Game Changers for Grads—And All of Us

May 23, 2022

It’s that time of year. Parents are proud and relieved, their children are excited, Grandpa and Grandma come in for the celebration. Robed and capped seniors are graduating! It’s a time of launching into a new season of life.

This past week I was honored to speak at our local celebration for graduates. It brought back many memories for me—my own graduations and those of my children. Memories are never neutral—they bring emotions with them. I felt them.

Our world can be a scary place; a tough place for all of us. It can be especially intimidating for a young person striking out for either further schooling or the workplace. In our society anxiety is at an all-time high. Suicide rates are soaring. Addictions, alcoholism, domestic violence, emotional and verbal abuse, broken relationships, and divorce—all of these are on the list of results of our overwhelming anxiety and fear. The list could be endless. The state of our society doesn’t offer much hope for people, not to mention a young person on the horizon of a new day.

I realize this is an oversimplification, but I believe the following statement is true: If Christians lived as if eternity were real, many of our problems would disappear. Each week at church you and I affirm our belief in heaven and hell, but there is a significant difference between our confessional theology and our functional living.

How often did you think of eternity last week, and how did it impact your decisions? If I’m honest, not very much. Consequently, our lives are much more complicated than they need to be. Our struggles reveal more about our eternity amnesia than about the world around us. We have forgotten that this world is not our home, and we really are created to live beyond here. Our lives here are just the beginning, but they determine everything about the rest.

Because that is so true and so essential, I shared with our graduates three necessities that we need to make certain are intentionally woven into the fabric of our mind and belief. They are of ultimate importance to all of us.

1. You must have a right understanding of who God is.

“What comes into our minds when we think about God is the most important thing about us. The history of mankind will probably show that no people has ever risen above its religion, and man’s spiritual history will positively demonstrate that no religion has ever been greater than its idea of God. Worship is pure or base as the worshiper entertains high or low thoughts of God. We tend by a secret law of the soul to move toward our mental image of God. This is true not only of the individual Christian, but of the company of Christians who compose the Church. Always the most revealing thing about the Church is her idea of God.” — A. W. Tozer

It’s the most important, shaping thing about us. If God is in His rightful place in our minds and in our hearts, 1000 problems are immediately solved.
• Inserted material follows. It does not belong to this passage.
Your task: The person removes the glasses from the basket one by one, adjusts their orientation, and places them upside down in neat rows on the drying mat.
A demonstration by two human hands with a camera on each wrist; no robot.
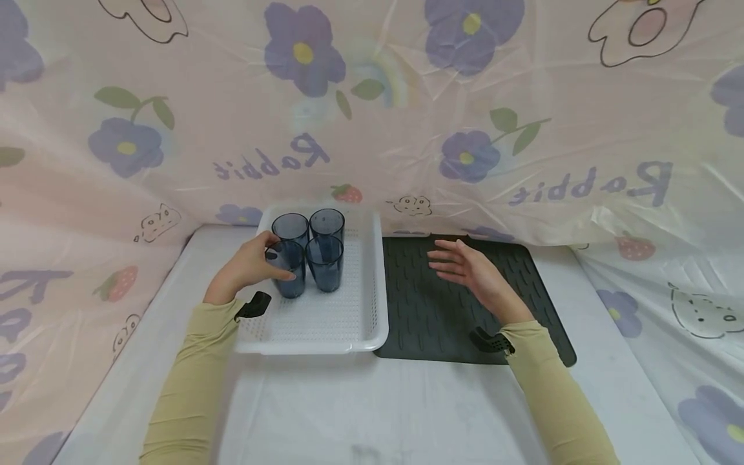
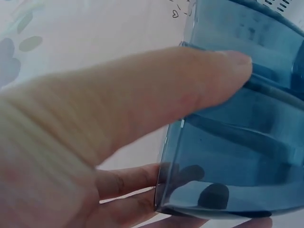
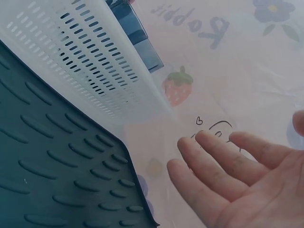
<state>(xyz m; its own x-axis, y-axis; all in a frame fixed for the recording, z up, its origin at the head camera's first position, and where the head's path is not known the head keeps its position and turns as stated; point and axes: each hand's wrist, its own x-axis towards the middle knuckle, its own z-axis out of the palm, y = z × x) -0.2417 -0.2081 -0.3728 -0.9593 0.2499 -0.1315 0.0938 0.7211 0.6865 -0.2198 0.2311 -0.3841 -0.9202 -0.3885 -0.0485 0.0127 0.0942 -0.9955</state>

2. How God views us needs to be the determining factor in how we view ourselves.

C. S. Lewis explains how this works itself out. “How we think of Him is of no importance except in so far as it is related to how He thinks of us. It is written that we shall ‘stand before’ Him, shall appear, shall be inspected. The promise of glory is the promise, almost incredible and only possible by the work of Christ, that some of us, that any of us who really chooses, shall actually survive that examination, shall find approval, shall please God. To please God … to be a real ingredient in the divine happiness … to be loved by God, not merely pitied, but delighted in as an artist delights in his work or a father in a son—it seems impossible, a weight or burden of glory which our thoughts can hardly sustain. But so it is.”

God is a Father with perfect love who longs for relationship with us, created us for relationship, and believes in our great purpose and potential. He equips us for life at its fullest.

3. The need to develop a biblical worldview.

Ninety-six percent of people who claim to be Christians do not have an accurate worldview. Everybody has a worldview—it’s just that very few have a biblical worldview. A worldview is the lens through which we see and interpret the world. An accurate worldview of morality, knowledge, behavior—all of life—is shaped and created through the Bible, which is interpreted through Jesus Christ. He is the lens through which the Bible is understood and applied for life at its best.

No matter how long ago you graduated or if you never did, these three things are game changers for how you approach life and do life. In turn, they change the results and the outcome of your life.